As you know, key Democratic lawmakers and the Bush administration were locked in negotiations over the weekend aimed at offering at least $15 billion in short-term loans to keep General Motors Corp and Chrysler LLC from immediate bankruptcy. I honestly did not want them to be bailed out. These companies have been riled with mismanagement for so long, they deserve to fail. But Main Street would be at the losing end. Too many people would lose their jobs. The auto industry cannot die a slow death. Their demise would affect too many people across too many areas–suppliers, dealers, workers and companies in related industries. There needs to be a radical reinvention of these companies. I would venture to say, Chrysler and General Motors Corp. should merge. We don’t need all three. A merger of two would be practical.

But back to Rev. Ellis. I know he meant well and his heart is in the right place, so I won’t criticize him as vehemently as I could.

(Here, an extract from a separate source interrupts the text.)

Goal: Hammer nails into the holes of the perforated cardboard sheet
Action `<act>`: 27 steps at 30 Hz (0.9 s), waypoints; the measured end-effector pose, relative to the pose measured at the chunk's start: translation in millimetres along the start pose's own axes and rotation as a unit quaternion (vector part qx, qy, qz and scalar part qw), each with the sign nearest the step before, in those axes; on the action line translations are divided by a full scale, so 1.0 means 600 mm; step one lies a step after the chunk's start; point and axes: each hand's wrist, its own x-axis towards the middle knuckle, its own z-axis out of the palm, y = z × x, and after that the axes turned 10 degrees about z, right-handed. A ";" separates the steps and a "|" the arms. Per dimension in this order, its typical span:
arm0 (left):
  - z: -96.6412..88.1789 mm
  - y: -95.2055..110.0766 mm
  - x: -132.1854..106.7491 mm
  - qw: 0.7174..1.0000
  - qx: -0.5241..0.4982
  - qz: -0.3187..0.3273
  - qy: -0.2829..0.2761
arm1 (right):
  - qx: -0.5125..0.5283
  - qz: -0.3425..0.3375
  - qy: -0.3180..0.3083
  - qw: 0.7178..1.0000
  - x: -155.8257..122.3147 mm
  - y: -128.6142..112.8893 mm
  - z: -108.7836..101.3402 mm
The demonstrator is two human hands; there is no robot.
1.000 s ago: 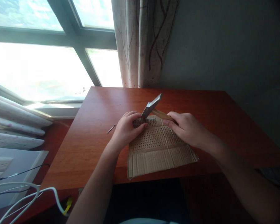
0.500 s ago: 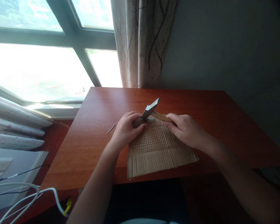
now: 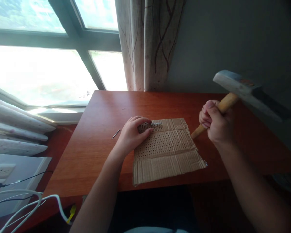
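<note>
A piece of brown cardboard (image 3: 166, 155) full of small holes lies on the red-brown wooden table (image 3: 104, 145). My left hand (image 3: 133, 133) rests on its far left corner, fingers curled and pressed onto the cardboard. A short row of metal nails (image 3: 156, 123) stands in the cardboard just right of those fingertips. My right hand (image 3: 217, 124) is closed round the wooden handle of a hammer (image 3: 247, 92), raised above the table to the right of the cardboard, the metal head up at the right.
A loose nail (image 3: 115, 134) lies on the table left of my left hand. A patterned curtain (image 3: 147, 42) and a bright window (image 3: 43, 64) are behind the table. White cables (image 3: 26, 204) and a wall socket (image 3: 1, 170) are at the lower left.
The hammer, whose head was down at the nails by my left fingertips, has swung up and to the right in my right hand. My left hand has stayed put.
</note>
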 end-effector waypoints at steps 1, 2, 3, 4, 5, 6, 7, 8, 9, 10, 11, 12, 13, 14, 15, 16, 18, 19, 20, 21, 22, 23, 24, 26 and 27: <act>0.000 0.001 0.000 1.000 0.000 0.000 -0.001 | 0.011 -0.003 0.008 1.000 0.003 0.002 -0.002; -0.001 0.002 0.000 1.000 0.001 0.000 -0.001 | 0.016 -0.007 0.017 1.000 0.005 0.005 -0.004; -0.001 0.003 0.001 1.000 0.001 0.000 -0.001 | 0.019 -0.013 0.026 0.999 0.006 0.007 -0.006; -0.001 0.004 0.001 1.000 0.001 0.000 -0.001 | 0.022 -0.019 0.034 0.999 0.007 0.009 -0.009; -0.002 0.005 0.001 1.000 0.000 0.000 0.000 | 0.024 -0.026 0.040 0.999 0.007 0.012 -0.011; -0.002 0.005 0.001 1.000 0.000 0.000 0.000 | 0.027 -0.032 0.042 0.998 0.008 0.014 -0.014; -0.002 0.006 0.001 1.000 0.000 -0.001 0.000 | 0.031 -0.037 0.043 0.998 0.008 0.016 -0.016; -0.002 0.005 0.001 1.000 0.001 -0.001 0.000 | 0.035 -0.040 0.043 0.998 0.008 0.018 -0.018; -0.002 0.005 0.001 1.000 0.002 -0.002 0.000 | 0.038 -0.042 0.044 0.997 0.008 0.020 -0.019; -0.002 0.004 0.001 1.000 0.003 -0.002 -0.001 | 0.039 -0.043 0.046 0.997 0.008 0.021 -0.020; -0.002 0.003 0.001 1.000 0.003 -0.002 -0.002 | 0.038 -0.045 0.049 0.997 0.008 0.022 -0.021; -0.002 0.002 0.000 1.000 0.004 -0.001 -0.002 | 0.035 -0.046 0.052 0.997 0.007 0.023 -0.022; -0.002 0.001 0.000 1.000 0.005 -0.001 -0.003 | 0.033 -0.046 0.055 0.997 0.007 0.023 -0.022; -0.001 0.001 0.000 1.000 0.006 0.000 -0.004 | 0.031 -0.047 0.057 0.997 0.006 0.024 -0.023; -0.001 0.002 -0.001 1.000 0.009 0.001 -0.006 | 0.029 -0.048 0.058 0.997 0.005 0.024 -0.024; -0.001 0.003 -0.001 1.000 0.012 0.001 -0.006 | 0.025 -0.048 0.058 0.997 0.005 0.025 -0.024; 0.000 0.007 0.000 1.000 0.017 0.002 0.004 | 0.017 -0.049 0.058 0.997 0.003 0.027 -0.026; 0.000 0.008 0.001 1.000 0.016 0.004 0.016 | 0.015 -0.050 0.059 0.997 0.002 0.028 -0.026; 0.000 0.010 0.001 0.999 0.011 0.007 0.036 | 0.016 -0.051 0.059 0.997 0.002 0.030 -0.026; -0.001 0.011 0.001 0.998 0.004 0.009 0.060 | 0.022 -0.052 0.059 0.997 0.001 0.030 -0.025; -0.001 0.011 0.001 0.996 -0.005 0.010 0.088 | 0.032 -0.054 0.059 0.996 0.000 0.031 -0.024; -0.002 0.010 -0.001 0.993 -0.014 0.008 0.119 | 0.042 -0.057 0.060 0.996 -0.001 0.031 -0.023; -0.003 0.007 -0.005 0.988 -0.024 0.003 0.151 | 0.052 -0.061 0.059 0.995 -0.001 0.032 -0.022; -0.005 0.000 -0.018 0.977 -0.038 -0.015 0.207 | 0.067 -0.064 0.057 0.994 -0.003 0.033 -0.021; -0.006 -0.005 -0.028 0.972 -0.042 -0.027 0.230 | 0.070 -0.065 0.055 0.994 -0.003 0.033 -0.021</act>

Ellis said he started to organize the service last week after hearing from auto workers, retirees and their widows who were all fearful of even harder times. At one point, Ellis summoned up hundreds of auto workers and retirees in the congregation to come forward toward the vehicles on the altar to be anointed with oil.

“It’s all about hope. You can’t dictate how people will think, how they will respond, how they will vote,” Ellis said after the service. “But you can look to God. We believe he can change the minds and hearts of men and women in power, and that’s what we tried to do today.” Source: Reuters

We need divine intervention because President Bush has created a maelstrom of mismanagement. On a personal note, I believe prayer works and I have been faced with many challenges in my life and God worked it out for me. No matter what, I can aver that He is an on time God. As Dottie Peoples says in her song — He may not come when you want Him, but He’ll be here right on time. He’s an on time God, yes He is. So, to the people of Detroit, I will keep you in my prayers because this whole country is in a financial tailspin. But Rev. Ellis, lose the SUVs next time. Don’t sully an otherwise good message with questionable tactics. Clearly the onus is on Ford, Chrysler and General Motors to make better vehicles instead of the gas guzzlers clogging up our streets and contributing to poor air quality. Surely he could pray for the companies’ executive team to be terminated. Since they are guilty of years of mismanagement. Rev. Ellis showed that he still focuses on the material things–cars at the altar. Greater Grace Temple is one of Detroit’s largest churches. It was the site of the 2005 funeral for civil rights figure Rosa Parks.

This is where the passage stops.